*Work instructions*. The following data has a line with "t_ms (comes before" and a line with "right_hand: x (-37". Write out exactly those lines and all the lines between them.

*Data for this exercise*.
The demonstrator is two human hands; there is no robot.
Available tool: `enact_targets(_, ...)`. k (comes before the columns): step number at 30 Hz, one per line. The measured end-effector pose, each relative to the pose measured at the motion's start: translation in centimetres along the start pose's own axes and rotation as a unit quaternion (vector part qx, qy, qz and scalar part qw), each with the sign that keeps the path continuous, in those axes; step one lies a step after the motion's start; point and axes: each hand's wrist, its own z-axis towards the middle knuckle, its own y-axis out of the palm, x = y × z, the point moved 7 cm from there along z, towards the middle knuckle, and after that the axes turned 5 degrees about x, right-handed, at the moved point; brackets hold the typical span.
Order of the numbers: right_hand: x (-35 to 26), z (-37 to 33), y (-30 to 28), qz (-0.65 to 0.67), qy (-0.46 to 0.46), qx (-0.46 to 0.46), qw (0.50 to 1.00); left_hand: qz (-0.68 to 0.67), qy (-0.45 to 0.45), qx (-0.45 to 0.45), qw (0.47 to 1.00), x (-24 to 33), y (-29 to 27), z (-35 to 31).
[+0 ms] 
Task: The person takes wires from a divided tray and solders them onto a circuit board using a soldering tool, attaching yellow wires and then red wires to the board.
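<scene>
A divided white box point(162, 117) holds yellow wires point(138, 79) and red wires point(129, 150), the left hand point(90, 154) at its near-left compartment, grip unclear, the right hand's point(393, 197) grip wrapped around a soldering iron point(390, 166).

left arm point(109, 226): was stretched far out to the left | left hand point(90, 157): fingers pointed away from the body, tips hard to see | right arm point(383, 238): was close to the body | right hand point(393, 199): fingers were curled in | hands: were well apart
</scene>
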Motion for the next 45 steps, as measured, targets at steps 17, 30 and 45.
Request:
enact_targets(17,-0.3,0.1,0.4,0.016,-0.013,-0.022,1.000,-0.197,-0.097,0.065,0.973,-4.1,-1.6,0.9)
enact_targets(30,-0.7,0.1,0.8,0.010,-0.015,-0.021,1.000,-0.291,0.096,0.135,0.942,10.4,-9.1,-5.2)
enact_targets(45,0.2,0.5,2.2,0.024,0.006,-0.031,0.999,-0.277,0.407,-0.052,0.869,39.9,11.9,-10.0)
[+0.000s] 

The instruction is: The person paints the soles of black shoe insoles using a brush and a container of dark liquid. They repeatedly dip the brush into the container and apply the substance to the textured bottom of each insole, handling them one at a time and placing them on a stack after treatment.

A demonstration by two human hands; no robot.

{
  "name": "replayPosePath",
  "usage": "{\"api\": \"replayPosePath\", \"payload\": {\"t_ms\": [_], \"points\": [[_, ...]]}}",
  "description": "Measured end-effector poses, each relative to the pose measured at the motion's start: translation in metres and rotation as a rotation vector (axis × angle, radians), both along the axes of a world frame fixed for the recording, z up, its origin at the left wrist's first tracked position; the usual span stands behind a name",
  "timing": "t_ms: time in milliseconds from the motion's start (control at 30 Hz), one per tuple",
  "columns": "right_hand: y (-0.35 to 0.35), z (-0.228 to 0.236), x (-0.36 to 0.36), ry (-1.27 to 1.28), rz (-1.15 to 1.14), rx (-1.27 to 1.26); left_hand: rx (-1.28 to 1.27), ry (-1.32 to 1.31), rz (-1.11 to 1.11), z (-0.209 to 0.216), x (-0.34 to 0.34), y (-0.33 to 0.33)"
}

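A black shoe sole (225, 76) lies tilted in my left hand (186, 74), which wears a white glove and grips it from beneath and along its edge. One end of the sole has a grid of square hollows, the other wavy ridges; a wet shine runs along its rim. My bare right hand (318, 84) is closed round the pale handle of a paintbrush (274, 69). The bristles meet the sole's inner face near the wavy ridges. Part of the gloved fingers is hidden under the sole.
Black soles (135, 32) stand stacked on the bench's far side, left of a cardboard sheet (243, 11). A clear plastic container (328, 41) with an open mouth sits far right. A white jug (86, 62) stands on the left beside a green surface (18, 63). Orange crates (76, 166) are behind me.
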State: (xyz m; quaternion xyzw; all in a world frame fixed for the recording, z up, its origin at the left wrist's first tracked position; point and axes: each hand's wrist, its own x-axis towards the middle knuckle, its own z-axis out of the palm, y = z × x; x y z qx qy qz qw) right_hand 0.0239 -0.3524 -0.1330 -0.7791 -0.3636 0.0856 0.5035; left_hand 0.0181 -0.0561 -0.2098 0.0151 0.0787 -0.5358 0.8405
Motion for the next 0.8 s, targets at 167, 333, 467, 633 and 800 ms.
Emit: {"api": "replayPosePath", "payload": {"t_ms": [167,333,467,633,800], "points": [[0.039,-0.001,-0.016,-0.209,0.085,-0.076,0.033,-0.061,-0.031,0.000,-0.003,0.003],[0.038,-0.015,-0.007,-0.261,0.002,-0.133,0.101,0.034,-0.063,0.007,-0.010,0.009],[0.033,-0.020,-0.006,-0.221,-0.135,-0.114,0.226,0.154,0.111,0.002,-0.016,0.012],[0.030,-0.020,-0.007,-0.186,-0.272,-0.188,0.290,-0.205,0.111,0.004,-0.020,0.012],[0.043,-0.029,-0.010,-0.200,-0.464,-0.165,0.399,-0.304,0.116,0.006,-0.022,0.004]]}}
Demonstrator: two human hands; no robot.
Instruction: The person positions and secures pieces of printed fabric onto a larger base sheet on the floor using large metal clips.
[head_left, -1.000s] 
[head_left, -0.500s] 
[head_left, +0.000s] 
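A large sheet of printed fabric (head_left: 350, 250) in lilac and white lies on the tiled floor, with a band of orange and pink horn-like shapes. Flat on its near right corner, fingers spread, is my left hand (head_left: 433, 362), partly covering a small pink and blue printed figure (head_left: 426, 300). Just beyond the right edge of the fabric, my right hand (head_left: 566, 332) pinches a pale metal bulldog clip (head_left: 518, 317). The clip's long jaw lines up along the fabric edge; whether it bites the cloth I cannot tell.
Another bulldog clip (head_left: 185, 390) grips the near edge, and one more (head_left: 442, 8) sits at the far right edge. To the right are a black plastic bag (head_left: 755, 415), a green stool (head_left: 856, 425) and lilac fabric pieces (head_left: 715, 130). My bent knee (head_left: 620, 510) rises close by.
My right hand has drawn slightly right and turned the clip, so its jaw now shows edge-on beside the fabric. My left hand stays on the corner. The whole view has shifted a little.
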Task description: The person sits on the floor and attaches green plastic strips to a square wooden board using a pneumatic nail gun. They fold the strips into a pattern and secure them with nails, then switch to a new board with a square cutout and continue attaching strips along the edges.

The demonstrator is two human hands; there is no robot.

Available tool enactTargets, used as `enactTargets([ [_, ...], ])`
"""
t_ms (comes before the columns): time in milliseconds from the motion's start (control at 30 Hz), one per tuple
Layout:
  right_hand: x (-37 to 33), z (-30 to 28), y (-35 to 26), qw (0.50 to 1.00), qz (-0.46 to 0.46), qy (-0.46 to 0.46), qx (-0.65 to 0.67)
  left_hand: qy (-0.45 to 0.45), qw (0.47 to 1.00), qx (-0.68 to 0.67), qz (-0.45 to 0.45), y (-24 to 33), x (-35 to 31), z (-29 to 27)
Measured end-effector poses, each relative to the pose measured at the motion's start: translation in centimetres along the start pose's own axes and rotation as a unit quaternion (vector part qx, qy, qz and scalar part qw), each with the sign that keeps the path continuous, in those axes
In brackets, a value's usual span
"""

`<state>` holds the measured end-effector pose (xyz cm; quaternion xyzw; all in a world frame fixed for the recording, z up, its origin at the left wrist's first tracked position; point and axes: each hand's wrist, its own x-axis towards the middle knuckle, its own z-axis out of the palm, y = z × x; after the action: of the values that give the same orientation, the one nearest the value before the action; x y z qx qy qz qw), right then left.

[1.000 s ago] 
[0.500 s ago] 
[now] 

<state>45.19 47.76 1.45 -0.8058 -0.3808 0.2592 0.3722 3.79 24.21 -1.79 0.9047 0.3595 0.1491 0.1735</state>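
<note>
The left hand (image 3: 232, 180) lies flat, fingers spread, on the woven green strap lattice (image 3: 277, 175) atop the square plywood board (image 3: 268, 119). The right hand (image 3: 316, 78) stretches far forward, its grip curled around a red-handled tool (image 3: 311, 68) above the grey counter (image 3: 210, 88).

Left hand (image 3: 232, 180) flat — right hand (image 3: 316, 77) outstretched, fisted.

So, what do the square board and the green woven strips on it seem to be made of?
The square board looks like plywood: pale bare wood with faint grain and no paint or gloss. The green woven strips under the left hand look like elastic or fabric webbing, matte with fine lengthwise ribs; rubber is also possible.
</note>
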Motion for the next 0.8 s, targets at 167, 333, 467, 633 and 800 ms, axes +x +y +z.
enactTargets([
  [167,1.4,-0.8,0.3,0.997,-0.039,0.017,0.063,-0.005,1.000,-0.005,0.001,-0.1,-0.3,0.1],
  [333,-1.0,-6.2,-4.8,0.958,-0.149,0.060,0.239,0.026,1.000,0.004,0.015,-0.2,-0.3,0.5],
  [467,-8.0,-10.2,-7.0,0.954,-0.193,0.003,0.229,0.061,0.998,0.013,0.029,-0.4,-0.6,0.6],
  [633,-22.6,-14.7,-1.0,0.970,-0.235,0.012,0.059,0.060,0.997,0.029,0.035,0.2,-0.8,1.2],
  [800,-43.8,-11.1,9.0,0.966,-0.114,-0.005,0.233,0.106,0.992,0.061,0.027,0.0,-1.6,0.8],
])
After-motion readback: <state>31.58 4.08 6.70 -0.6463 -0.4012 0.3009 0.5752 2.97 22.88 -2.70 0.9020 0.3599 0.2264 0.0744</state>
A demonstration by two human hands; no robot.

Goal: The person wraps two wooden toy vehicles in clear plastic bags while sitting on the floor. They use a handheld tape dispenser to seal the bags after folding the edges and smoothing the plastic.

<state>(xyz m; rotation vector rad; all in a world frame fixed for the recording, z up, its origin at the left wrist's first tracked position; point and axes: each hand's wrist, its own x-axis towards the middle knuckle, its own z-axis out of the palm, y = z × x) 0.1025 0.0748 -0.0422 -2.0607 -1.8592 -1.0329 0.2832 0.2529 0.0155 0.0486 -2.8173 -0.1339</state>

*Result below*.
t_ms (comes before the columns): time in milliseconds from the motion's start (control at 30 Hz), one per tuple
Layout:
  right_hand: x (-37 to 33), z (-30 to 28), y (-35 to 26), qw (0.50 to 1.00), qz (-0.46 to 0.46), qy (-0.46 to 0.46), qx (-0.65 to 0.67)

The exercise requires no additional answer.